Por: Luis Pellegrini
Quando você pensa na Antártica, provavelmente imagina um lugar inóspito, muito frio, varrido pelo vento; o lugar mais branco, mais seco e mais desértico na face da Terra. O continente situado mais ao sul do planeta foi realmente assim, pelo menos durante os 3 últimos milhões de anos, desde a última vez que os níveis de dióxido de carbono na atmosfera atingiram os atuais níveis. Mas agora, uma profunda mudança está ocorrendo, e num ritmo preocupantemente rápido.
Os efeitos do aquecimento global começam a alterar radicalmente a paisagem na Antártica, e isso está acontecendo de maneiras surpreendentes. Cientistas dizem que ocorre um retorno no tempo, uma volta às eras nas quais esse território, hoje acossado pelo frio, era verde. Áreas recobertas por musgos e líquens surgem e aumentam de tamanho como se fossem manchas de óleo, transformando o terreno, outrora desolado, em superfícies coloridas pelo verde vivo. Trata-se de um vislumbre do que será o futuro da Antártica, continente que, no passado remoto, foi rico em vida animal de todos os tipos e recoberto pelo verde das plantas e das florestas.

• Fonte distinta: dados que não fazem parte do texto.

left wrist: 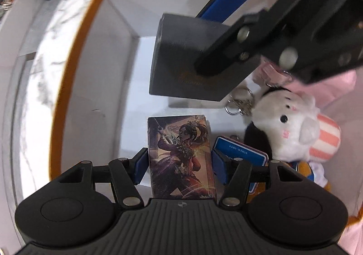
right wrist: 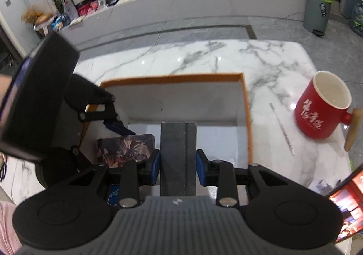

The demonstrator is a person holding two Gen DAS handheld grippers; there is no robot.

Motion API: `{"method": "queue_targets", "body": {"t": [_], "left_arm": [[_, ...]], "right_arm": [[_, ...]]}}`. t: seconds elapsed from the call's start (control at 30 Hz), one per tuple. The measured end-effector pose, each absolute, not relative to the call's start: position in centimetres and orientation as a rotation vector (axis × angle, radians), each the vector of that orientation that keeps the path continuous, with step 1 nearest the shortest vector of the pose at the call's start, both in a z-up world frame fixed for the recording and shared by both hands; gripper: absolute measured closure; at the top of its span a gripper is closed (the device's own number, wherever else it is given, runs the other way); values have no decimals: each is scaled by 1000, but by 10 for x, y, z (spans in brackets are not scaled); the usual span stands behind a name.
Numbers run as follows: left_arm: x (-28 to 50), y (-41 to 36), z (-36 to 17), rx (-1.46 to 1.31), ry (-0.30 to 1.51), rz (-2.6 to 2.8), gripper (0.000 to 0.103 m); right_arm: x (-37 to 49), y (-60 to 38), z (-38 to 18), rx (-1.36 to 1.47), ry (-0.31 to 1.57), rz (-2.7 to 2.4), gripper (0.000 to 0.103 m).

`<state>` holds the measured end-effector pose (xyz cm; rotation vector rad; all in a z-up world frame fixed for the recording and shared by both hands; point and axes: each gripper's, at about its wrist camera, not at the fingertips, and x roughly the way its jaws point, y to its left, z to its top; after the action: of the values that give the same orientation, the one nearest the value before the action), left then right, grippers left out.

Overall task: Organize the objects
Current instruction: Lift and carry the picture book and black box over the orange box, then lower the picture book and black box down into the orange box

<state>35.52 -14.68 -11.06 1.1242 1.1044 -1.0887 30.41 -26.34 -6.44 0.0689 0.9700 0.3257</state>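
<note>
A white box with an orange rim (left wrist: 74, 69) (right wrist: 172, 78) stands on the marble table. My left gripper (left wrist: 180, 165) points straight down into it, shut on an illustrated card box (left wrist: 181, 155) (right wrist: 127, 148) showing a warrior figure. The blue pads press on the card box's two long sides. My right gripper (right wrist: 178, 165) (left wrist: 198, 40) is shut on a dark grey box (right wrist: 178, 153) (left wrist: 181, 57). It holds that box over the white box's floor, where it casts a shadow. In the right wrist view the left gripper's blue-padded finger (right wrist: 115, 125) shows beside the card box.
Inside the white box lie a white plush toy (left wrist: 290, 128) with a striped popcorn cup, key rings (left wrist: 240, 103) and a blue card pack (left wrist: 240, 153). A red mug (right wrist: 322, 109) and a thin strip (right wrist: 282, 129) sit on the table to the right.
</note>
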Motion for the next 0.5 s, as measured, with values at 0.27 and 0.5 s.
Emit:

A Península recoberta de florestas
“Tudo indica que a Antártica está retornando atrás nos tempos geológicos – o que faz todo sentido quando se considera que os níveis atmosféricos do CO2 já atingiram aqueles que vigoravam no planeta até a Era do Plioceno, há 3 milhões de anos, quando a camada de gelo da Antártica era muito fina e pequena, e o nível do mar era bem mais alto”, explica Rob DeConto, glaciologista da Universidade de Massachusetts.
“Se as emissões de gases de efeito estufa continuarem aumentando, de forma descontrolada, a Antártica recuará ainda mais no tempo geológico… talvez a Península será novamente recoberta por florestas, como ela era nos períodos climatológicos do Cretáceo e do Eoceno, caracterizados pela existência do efeito estufa, e quando o continente antártico era quase completamente destituído de gelo”, completa DeConto.
Até o momento, o fenômeno chamado “Antártica verde” está limitado à Península Antártica (NdR: Região onde se localiza a base brasileira Comandante Ferraz). Na Península, duas espécies de musgos vicejam e já recobrem algumas áreas, crescendo num ritmo de 4 a 5 vezes mais rápido do que nas décadas passadas. Esse ritmo de crescimento acontece sobretudo nos meses de verão, quando o solo descongela, e diminui ou cessa durante o inverno, quando o solo se congela novamente. Mas essa camada gelada invernal é cada vez menos espessa e de menor duração, o que representa mais uma prova de que a temperatura média na Antártica sobe a cada ano.
Beleza perigosa
É só uma questão de tempo para que as ervas, os arbustos e inclusive as árvores comecem a brotar na Antártica. A Antártica verde poderá ser um espetáculo belíssimo para ser contemplado, mas é importante lembrar de que o fenômeno não é necessariamente uma coisa boa. Os efeitos das mudanças climáticas são ambíguos e traiçoeiros. A Antártica (assim como, no outro extremo do mundo, as áreas que cercam o Oceano Ártico) pode estar se tornando verde, mas, ao mesmo tempo, ao redor do mundo, os desertos também se expandem, os níveis do mar aumentam, e o clima se torna cada vez mais severo e imprevisível.
“Tais mudanças, combinadas com o aumento das áreas terrestres livres do gelo devido à retração dos glaciares, irão certamente produzir alterações em larga escala no continente, tanto em termos do seu funcionamento biológico, quanto da sua aparência, e tais mudanças ocorrerão durante todo este século 21, e prosseguirão nos séculos vindouros”, escrevem os autores de importante estudo que acaba de ser publicado em Current Biology.
Seu principal autor, o climatologista Matthew Amesbury acrescenta: “Até mesmo esses ecossistemas relativamente remotos, normalmente considerados ainda intocados pela espécie humana, já mostram os efeitos da mudança climática global produzida pelas atividades humanas”.